### YOUR OBJECTIVE
Output, verbatim and without pictures, the lines from the first line of the listing through the line containing "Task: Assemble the".

### PROVIDED DATA
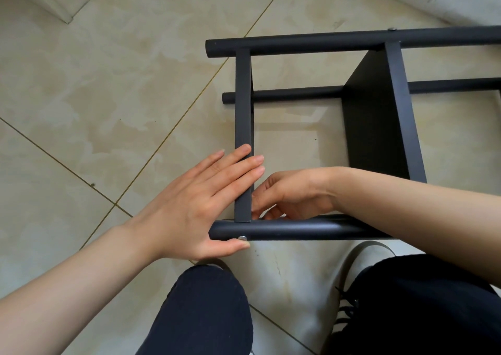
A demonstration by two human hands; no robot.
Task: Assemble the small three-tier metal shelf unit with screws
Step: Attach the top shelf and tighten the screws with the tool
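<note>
Head view: shelf unit (374, 127) lies on its side, two shelves already joined. Left hand (195, 205) presses flat on the end shelf (243, 127), thumb beside a screw (242, 238); right hand (290, 194) curls underneath, grip unclear. More screws likely remain.

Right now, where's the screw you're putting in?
In the head view the screw sits low and centre, in the near side of the nearest black pole, by the left hand's thumb and below the end shelf panel.
</note>
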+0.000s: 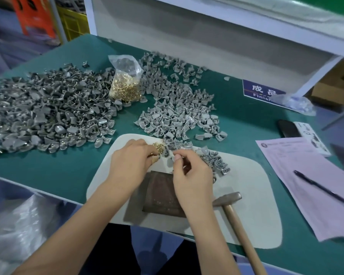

### RESULT OF THE EXERCISE
A demonstration by two human hands; no robot.
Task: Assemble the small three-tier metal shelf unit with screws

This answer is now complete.